Norbert Rillieux’s strange-sounding invention, the Multiple Effect Evaporator under Vacuum, revolutionized sugar processing, making it safer, cheaper, and more efficient.
Norbert Rillieux is little known today, but his invention, the Multiple Effect Evaporator under Vacuum, revolutionized sugar processing. Rillieux, a free African American, patented his invention in the 1840s. The basic design is still in use in sugar processing and other industries.
As a boy the precocious Norbert showed an interest in engineering, and his father sent him to France for his education. By the age of 24, Rillieux was an instructor in applied mechanics at the Ecole Centrale in Paris. Around 1830, Rillieux published a series of papers on steam engines and steam power.
While in France, Rillieux began working on the multiple effect evaporator. As George Meade, a sugar expert, wrote in 1946: “The great scientific contribution which Rillieux made was in his recognition of the steam economies which can be effected by repeated use of the latent heat in the steam and vapors.” What Rillieux did, and what became the basis for all modern industrial evaporation, was to harness the energy of vapors rising from the boiling sugar cane syrup and pass those vapors through several chambers, leaving in the end sugar crystals.

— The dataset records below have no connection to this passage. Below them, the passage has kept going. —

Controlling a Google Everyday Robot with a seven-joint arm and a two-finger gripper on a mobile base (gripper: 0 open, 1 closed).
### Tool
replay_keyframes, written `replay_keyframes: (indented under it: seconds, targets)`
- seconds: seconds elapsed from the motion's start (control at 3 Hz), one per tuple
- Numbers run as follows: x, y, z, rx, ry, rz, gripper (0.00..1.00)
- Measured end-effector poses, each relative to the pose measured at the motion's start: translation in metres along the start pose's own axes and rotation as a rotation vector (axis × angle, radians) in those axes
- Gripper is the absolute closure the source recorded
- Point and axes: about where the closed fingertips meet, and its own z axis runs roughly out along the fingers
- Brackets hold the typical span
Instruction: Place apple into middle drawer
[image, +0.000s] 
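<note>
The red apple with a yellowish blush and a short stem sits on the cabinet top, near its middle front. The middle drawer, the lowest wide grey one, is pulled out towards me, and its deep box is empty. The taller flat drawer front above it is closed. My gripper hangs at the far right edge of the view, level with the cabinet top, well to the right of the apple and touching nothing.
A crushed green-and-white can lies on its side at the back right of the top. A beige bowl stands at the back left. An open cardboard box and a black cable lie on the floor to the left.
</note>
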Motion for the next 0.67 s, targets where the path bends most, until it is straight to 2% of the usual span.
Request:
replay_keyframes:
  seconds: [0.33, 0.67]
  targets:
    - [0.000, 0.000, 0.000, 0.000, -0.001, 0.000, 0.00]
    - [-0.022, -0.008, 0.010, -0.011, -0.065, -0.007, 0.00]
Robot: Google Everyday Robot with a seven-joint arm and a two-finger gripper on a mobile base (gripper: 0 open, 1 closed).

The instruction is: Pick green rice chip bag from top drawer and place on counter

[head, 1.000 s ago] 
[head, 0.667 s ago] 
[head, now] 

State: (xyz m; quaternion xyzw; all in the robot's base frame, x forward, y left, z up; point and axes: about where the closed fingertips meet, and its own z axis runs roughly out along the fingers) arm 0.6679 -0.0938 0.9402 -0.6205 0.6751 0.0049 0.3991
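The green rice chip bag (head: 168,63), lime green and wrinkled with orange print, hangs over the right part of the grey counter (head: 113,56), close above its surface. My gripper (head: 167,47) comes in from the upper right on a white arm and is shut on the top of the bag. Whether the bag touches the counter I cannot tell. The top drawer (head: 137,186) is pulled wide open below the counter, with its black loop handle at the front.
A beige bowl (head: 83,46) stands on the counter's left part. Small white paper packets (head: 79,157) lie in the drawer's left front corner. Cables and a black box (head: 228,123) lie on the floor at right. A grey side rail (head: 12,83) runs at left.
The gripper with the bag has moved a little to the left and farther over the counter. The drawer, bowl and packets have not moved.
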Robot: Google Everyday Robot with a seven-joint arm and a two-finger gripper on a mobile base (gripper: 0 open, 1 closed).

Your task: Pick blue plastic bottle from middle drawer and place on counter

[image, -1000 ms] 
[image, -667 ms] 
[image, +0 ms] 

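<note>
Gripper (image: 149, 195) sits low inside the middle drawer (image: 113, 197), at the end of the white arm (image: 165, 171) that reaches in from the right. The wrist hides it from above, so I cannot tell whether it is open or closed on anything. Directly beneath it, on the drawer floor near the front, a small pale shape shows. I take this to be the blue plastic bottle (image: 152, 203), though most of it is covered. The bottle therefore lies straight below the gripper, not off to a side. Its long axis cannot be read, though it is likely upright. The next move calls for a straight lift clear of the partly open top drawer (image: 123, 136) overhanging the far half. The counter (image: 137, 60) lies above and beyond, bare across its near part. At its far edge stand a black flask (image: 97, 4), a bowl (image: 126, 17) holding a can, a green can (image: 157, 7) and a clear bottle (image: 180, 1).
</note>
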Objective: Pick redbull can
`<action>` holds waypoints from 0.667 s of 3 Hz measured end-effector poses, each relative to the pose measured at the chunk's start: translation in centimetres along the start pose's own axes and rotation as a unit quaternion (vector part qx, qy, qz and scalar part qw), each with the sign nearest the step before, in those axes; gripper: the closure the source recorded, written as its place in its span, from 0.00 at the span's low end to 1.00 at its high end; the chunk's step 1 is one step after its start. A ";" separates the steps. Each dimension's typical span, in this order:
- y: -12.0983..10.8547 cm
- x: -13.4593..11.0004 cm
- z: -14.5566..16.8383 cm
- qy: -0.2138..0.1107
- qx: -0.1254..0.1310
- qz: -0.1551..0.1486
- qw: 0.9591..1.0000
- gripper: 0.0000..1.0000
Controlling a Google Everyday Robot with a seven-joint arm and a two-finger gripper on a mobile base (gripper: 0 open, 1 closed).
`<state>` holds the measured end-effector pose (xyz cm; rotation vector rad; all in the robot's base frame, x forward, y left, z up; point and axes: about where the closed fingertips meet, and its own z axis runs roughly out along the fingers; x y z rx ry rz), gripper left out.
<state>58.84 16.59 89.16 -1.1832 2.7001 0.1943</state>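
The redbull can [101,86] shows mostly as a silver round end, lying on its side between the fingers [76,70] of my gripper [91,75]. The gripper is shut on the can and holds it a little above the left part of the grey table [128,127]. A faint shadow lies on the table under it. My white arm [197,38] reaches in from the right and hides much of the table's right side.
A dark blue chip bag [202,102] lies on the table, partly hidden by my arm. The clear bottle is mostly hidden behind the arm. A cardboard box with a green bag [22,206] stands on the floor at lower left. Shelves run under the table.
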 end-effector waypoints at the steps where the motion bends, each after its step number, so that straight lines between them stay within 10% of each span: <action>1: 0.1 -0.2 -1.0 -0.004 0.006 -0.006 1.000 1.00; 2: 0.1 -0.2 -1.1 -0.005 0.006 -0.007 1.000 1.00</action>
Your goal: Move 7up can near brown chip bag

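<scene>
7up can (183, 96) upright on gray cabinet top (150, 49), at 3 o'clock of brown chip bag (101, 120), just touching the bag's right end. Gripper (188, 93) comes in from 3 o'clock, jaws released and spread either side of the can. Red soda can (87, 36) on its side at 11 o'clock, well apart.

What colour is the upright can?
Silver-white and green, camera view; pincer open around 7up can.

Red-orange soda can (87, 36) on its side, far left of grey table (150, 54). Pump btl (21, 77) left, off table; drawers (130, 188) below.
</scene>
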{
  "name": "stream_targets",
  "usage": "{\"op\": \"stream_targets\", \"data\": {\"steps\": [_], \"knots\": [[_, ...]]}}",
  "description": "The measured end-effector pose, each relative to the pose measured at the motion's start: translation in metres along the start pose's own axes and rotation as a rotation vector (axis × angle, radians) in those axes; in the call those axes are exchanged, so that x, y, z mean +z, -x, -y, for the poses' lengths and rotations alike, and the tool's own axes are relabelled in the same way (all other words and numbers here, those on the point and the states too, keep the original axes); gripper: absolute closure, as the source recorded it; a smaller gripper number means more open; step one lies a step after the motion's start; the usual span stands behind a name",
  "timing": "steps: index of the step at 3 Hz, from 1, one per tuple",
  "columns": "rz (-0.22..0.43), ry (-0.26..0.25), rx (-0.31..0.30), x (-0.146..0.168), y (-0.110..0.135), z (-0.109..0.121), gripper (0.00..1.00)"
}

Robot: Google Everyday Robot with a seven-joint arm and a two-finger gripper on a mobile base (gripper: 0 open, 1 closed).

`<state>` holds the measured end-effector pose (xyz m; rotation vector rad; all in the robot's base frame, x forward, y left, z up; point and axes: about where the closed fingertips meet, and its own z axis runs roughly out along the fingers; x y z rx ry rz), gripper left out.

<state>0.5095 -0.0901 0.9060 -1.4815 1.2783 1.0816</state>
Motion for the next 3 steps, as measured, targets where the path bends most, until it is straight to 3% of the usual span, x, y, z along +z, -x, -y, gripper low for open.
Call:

Rillieux’s evaporator was a safer, cheaper, and more efficient way of evaporating sugar cane juice than the method then in use, the Jamaica train. In this system, teams of slaves ladled boiling sugar juice from one open kettle to another. The resulting sugar tended to be of low quality since the heat in the kettles could not be regulated, and much sugar was lost in the process of transferring juice from kettle to kettle.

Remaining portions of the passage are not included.